* [YOUR OBJECTIVE]: In the data below, the answer is the run of lines from the line containing "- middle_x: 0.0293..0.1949" through the line containing "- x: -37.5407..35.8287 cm", both included; print it exactly and nothing else.

[Stored entries]
Content starts

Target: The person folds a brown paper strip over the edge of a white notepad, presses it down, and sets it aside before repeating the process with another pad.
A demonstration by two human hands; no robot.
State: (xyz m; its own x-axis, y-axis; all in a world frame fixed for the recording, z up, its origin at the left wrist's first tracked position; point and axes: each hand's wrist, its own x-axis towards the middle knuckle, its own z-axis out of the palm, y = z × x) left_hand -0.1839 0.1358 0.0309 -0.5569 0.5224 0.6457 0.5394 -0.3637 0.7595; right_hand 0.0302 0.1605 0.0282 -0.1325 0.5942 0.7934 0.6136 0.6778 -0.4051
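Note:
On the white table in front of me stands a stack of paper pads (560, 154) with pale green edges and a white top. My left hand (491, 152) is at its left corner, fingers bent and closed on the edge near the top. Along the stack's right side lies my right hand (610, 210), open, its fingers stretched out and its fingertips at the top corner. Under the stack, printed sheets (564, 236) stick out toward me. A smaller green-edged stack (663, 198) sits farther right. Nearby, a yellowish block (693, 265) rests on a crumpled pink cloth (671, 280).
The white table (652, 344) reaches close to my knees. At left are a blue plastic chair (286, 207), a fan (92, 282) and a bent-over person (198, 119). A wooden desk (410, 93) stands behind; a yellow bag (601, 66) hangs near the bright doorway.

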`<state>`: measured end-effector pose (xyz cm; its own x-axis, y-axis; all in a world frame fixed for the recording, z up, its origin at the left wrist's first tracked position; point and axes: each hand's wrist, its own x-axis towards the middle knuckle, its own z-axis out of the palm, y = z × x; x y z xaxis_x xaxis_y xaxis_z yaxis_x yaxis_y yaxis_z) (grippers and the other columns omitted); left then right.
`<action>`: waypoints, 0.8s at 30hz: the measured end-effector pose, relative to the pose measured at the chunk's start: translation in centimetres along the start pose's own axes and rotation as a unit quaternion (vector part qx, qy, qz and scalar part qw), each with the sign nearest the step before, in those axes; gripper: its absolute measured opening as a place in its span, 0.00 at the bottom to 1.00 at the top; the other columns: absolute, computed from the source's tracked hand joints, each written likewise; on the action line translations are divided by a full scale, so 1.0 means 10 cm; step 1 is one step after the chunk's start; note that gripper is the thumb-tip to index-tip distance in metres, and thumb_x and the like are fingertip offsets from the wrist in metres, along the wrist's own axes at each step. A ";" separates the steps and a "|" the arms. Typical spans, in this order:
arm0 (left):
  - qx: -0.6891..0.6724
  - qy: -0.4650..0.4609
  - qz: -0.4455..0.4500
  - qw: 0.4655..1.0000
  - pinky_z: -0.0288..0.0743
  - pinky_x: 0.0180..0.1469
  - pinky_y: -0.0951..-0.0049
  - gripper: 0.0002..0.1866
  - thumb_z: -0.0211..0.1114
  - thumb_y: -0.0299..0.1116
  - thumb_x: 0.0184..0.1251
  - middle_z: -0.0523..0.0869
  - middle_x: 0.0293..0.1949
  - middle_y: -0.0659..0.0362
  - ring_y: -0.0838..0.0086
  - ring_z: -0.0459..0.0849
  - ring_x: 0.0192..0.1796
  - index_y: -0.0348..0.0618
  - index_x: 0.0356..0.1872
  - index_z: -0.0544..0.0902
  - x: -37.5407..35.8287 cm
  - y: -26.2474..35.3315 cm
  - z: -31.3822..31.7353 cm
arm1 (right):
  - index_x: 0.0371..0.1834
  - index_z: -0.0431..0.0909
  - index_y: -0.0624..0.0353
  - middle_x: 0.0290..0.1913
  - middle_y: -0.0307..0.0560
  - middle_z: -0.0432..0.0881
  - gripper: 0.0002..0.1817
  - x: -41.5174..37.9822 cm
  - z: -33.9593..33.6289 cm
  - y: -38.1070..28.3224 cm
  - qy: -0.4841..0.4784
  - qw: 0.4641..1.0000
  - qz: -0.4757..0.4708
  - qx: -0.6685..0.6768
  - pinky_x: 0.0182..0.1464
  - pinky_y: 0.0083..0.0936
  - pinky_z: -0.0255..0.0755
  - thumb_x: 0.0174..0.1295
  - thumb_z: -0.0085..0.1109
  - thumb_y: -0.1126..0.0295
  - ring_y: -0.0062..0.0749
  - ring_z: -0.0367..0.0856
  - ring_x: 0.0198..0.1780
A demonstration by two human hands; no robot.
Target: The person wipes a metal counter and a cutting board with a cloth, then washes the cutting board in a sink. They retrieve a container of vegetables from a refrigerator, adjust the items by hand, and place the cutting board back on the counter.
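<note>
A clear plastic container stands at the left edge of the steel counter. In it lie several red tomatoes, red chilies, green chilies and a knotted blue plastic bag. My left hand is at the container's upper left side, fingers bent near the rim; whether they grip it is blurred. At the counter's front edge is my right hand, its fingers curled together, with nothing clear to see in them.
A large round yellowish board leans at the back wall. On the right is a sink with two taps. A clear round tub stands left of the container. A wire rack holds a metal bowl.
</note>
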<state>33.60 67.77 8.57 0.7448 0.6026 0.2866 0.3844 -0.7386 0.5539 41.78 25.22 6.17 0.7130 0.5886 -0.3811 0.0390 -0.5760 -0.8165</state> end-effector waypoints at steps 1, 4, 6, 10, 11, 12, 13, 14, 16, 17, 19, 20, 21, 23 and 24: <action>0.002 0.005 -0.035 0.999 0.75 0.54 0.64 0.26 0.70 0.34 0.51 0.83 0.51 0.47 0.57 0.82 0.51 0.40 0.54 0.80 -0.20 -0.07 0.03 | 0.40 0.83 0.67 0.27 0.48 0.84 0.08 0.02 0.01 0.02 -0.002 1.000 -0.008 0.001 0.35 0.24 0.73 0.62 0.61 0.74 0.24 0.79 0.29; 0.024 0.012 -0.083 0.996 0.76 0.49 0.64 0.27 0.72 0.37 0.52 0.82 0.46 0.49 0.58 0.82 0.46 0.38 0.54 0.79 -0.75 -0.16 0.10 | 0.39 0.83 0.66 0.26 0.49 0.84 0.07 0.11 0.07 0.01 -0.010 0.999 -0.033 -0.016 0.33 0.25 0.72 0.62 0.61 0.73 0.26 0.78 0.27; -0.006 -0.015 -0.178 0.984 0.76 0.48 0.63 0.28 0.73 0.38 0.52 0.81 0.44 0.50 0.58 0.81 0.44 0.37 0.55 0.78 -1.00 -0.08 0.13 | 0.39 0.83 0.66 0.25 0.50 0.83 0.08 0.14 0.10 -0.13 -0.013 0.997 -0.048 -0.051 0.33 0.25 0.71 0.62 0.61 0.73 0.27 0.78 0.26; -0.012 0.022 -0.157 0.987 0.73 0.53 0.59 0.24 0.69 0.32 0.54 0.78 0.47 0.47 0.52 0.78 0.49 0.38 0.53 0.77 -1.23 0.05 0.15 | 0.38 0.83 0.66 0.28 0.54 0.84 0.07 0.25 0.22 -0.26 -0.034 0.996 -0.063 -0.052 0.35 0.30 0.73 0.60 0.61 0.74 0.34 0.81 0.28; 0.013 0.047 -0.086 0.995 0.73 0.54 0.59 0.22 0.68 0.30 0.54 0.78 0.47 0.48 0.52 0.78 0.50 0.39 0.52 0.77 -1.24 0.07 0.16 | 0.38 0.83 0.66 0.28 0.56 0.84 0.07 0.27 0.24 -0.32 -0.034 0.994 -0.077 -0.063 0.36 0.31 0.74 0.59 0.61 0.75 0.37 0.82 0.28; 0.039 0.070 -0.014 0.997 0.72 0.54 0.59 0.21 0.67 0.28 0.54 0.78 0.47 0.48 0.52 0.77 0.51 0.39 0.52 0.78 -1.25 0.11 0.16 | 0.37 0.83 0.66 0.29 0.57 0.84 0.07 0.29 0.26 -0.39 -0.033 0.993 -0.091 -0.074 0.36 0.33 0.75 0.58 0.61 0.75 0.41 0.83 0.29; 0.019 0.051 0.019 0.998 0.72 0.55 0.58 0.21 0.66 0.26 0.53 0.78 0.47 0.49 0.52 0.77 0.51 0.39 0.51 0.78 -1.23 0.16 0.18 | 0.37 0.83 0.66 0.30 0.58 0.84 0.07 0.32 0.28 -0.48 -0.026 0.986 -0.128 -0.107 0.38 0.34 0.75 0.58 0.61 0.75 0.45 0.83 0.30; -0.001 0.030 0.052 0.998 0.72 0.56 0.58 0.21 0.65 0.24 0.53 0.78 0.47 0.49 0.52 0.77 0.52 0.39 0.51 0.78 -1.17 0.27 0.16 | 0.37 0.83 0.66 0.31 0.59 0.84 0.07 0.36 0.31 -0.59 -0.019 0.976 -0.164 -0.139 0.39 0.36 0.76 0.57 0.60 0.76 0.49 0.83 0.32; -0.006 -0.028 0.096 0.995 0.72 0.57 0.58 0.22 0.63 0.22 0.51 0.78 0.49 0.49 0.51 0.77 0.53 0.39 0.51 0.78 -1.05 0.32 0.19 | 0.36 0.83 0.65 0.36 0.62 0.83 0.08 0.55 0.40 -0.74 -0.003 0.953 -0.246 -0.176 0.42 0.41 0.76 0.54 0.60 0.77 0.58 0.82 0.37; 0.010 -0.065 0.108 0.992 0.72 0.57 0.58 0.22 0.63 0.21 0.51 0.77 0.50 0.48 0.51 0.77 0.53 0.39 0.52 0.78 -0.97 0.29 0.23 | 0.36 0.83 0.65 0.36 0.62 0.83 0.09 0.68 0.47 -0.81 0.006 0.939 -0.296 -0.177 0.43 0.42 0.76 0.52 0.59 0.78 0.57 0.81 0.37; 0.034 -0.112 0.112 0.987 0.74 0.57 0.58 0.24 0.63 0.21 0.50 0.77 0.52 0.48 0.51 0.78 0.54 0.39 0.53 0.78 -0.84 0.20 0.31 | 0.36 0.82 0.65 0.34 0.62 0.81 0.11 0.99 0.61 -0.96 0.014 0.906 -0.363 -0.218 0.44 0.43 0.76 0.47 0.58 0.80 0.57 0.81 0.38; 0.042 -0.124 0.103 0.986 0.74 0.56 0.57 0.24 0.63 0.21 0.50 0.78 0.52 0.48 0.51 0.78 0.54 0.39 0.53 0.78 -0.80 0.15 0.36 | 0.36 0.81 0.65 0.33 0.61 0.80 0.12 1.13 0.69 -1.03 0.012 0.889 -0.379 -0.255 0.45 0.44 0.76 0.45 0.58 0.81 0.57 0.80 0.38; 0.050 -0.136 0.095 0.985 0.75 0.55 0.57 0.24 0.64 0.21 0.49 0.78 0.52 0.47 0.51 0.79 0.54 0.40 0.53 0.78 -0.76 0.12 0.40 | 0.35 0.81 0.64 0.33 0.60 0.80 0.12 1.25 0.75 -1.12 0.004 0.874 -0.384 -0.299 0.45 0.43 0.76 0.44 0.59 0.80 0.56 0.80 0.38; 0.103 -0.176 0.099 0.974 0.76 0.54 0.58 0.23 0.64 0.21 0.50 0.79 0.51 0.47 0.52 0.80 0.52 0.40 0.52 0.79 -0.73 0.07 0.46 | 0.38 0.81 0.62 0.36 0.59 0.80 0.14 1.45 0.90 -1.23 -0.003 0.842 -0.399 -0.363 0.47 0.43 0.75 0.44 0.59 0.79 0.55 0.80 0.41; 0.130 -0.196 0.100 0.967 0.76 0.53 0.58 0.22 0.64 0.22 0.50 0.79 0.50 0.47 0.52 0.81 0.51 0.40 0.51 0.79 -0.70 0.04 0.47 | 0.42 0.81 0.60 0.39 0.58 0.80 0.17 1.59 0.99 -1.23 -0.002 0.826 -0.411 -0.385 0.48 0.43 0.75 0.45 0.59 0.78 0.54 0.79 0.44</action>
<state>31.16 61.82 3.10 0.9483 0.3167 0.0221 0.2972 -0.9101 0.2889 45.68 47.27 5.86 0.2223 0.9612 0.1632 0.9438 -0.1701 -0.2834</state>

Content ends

* [RESULT FOR THIS TASK]:
  - middle_x: 0.0293..0.1949
  - middle_y: -0.0659..0.0362
  - ring_y: -0.0838..0.0086
  - ring_z: -0.0459..0.0849
  - ring_x: 0.0192..0.1796
  - index_y: -0.0348..0.0618
  - index_x: 0.0356..0.1872
  - index_z: -0.0544..0.0902
  - x: -37.5407..35.8287 cm

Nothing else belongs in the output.